(Beginning of Dataset extract)

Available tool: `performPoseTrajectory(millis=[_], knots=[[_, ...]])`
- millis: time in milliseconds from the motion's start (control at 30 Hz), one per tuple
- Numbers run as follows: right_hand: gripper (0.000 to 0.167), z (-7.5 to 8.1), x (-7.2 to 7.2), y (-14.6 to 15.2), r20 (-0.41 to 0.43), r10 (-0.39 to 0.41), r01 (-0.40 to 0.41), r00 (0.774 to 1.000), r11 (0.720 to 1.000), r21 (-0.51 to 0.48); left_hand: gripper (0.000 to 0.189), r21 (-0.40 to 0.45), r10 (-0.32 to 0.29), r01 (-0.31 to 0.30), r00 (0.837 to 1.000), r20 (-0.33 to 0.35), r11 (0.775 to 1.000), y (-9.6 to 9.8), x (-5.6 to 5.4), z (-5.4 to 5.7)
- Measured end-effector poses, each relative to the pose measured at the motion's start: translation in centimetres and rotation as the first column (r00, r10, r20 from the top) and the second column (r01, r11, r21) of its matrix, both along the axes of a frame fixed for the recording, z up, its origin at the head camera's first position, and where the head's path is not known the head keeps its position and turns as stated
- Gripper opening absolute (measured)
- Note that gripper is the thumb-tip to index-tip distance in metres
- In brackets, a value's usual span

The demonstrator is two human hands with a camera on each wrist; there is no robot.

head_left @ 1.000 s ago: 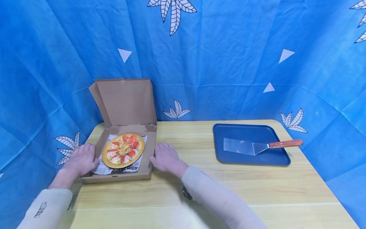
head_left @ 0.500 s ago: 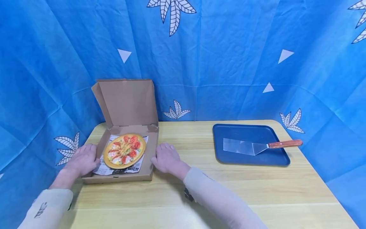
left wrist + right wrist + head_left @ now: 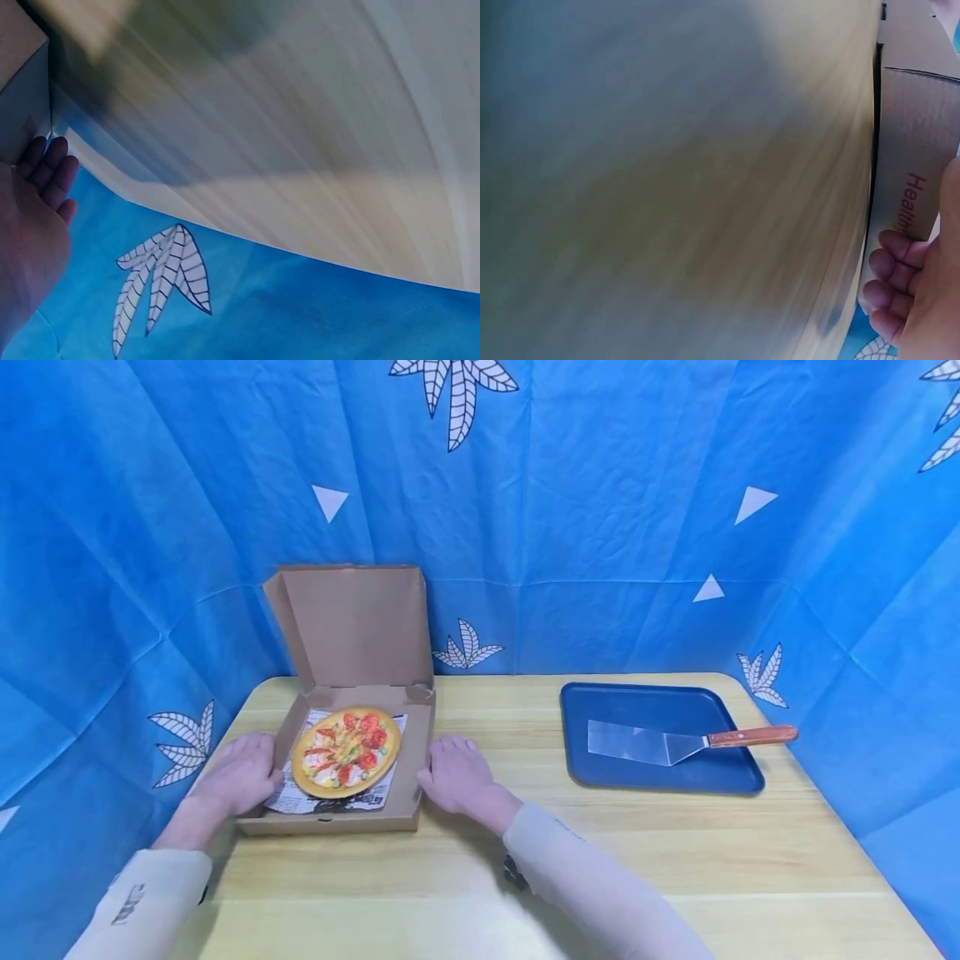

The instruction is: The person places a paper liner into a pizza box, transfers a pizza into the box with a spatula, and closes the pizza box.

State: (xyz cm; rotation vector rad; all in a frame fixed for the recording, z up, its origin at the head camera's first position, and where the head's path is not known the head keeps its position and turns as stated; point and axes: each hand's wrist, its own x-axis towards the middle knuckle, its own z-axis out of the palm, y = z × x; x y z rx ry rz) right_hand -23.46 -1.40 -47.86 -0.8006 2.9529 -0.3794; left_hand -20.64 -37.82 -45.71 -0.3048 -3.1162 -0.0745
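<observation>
An open cardboard pizza box (image 3: 427, 760) stands at the left of the table, lid (image 3: 356, 627) raised at the back. Inside, a round pizza (image 3: 347, 752) with red toppings lies on printed paper (image 3: 288, 797). My left hand (image 3: 238, 772) grips the box's left wall, thumb over the rim; in the left wrist view its fingers (image 3: 54, 172) lie along the outside. At the opposite wall my right hand (image 3: 459, 777) holds on, thumb at the rim. The right wrist view shows its fingers (image 3: 891, 289) bent against the outer side, beside red lettering.
On the right of the wooden table (image 3: 510, 877) sits a blue tray (image 3: 615, 777). A metal spatula (image 3: 630, 743) lies across it, its wooden handle (image 3: 753, 737) sticking out past the right rim. Blue cloth (image 3: 600, 510) with leaf prints hangs behind and at both sides.
The pizza box, with the pizza in it, has slid to the right along the table, both hands moving with it. The tray and spatula stay in place.
</observation>
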Motion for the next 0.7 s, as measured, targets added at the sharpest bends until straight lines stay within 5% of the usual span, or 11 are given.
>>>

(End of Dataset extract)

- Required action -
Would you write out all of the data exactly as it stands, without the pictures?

- Written response -
Available tool: `performPoseTrajectory(millis=[_], knots=[[_, ...]])`
- millis: time in milliseconds from the motion's start (control at 30 Hz), one per tuple
- Numbers run as follows: right_hand: gripper (0.000 to 0.167), z (-7.5 to 8.1), x (-7.2 to 7.2), y (-14.6 to 15.2), r20 (-0.41 to 0.43), r10 (-0.39 to 0.41), r01 (-0.40 to 0.41), r00 (0.774 to 1.000), r11 (0.720 to 1.000), r21 (-0.51 to 0.48); left_hand: gripper (0.000 to 0.189), r21 (-0.40 to 0.45), r10 (-0.32 to 0.29), r01 (-0.31 to 0.30), r00 (0.837 to 1.000), r20 (-0.33 to 0.35), r11 (0.775 to 1.000), y (-9.6 to 9.8), x (-5.6 to 5.4), z (-5.4 to 5.7)
- Measured end-effector poses, each relative to the pose measured at the motion's start: translation in centimetres and rotation as the first column (r00, r10, r20 from the top) and the second column (r01, r11, r21) of its matrix, both along the axes of a frame fixed for the recording, z up, its origin at the head camera's first position, and where the head's path is not known the head keeps its position and turns as stated
- Gripper opening absolute (measured)
- Note that gripper is the thumb-tip to index-tip distance in metres
- In brackets, a value's usual span

The demonstrator is two human hands with a camera on each wrist; there is no robot.

head_left @ 1.000 s ago: 
head_left @ 0.500 s ago: 
left wrist + right wrist + head_left @ now: 

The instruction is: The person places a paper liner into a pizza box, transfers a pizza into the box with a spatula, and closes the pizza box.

State: (xyz cm; rotation vector rad; all in a frame fixed for the recording, z up, its origin at the head camera's first position, and where the head's path is not known the head keeps its position and turns as stated; point and axes: each hand's wrist, its own x-axis towards the middle knuckle, its own z-axis out of the palm, y = z × x; x y z rx ry rz) right_hand -23.46 -1.40 -47.86 -0.8006 2.9529 -0.3794; left_hand -20.64 -37.82 -45.71 -0.3048 -3.1162 -0.0745
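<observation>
An open cardboard pizza box (image 3: 427, 760) stands at the left of the table, lid (image 3: 356, 627) raised at the back. Inside, a round pizza (image 3: 347, 752) with red toppings lies on printed paper (image 3: 288, 797). My left hand (image 3: 238, 772) grips the box's left wall, thumb over the rim; in the left wrist view its fingers (image 3: 54, 172) lie along the outside. At the opposite wall my right hand (image 3: 459, 777) holds on, thumb at the rim. The right wrist view shows its fingers (image 3: 891, 289) bent against the outer side, beside red lettering.
On the right of the wooden table (image 3: 510, 877) sits a blue tray (image 3: 615, 777). A metal spatula (image 3: 630, 743) lies across it, its wooden handle (image 3: 753, 737) sticking out past the right rim. Blue cloth (image 3: 600, 510) with leaf prints hangs behind and at both sides.
The pizza box, with the pizza in it, has slid to the right along the table, both hands moving with it. The tray and spatula stay in place.
</observation>
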Motion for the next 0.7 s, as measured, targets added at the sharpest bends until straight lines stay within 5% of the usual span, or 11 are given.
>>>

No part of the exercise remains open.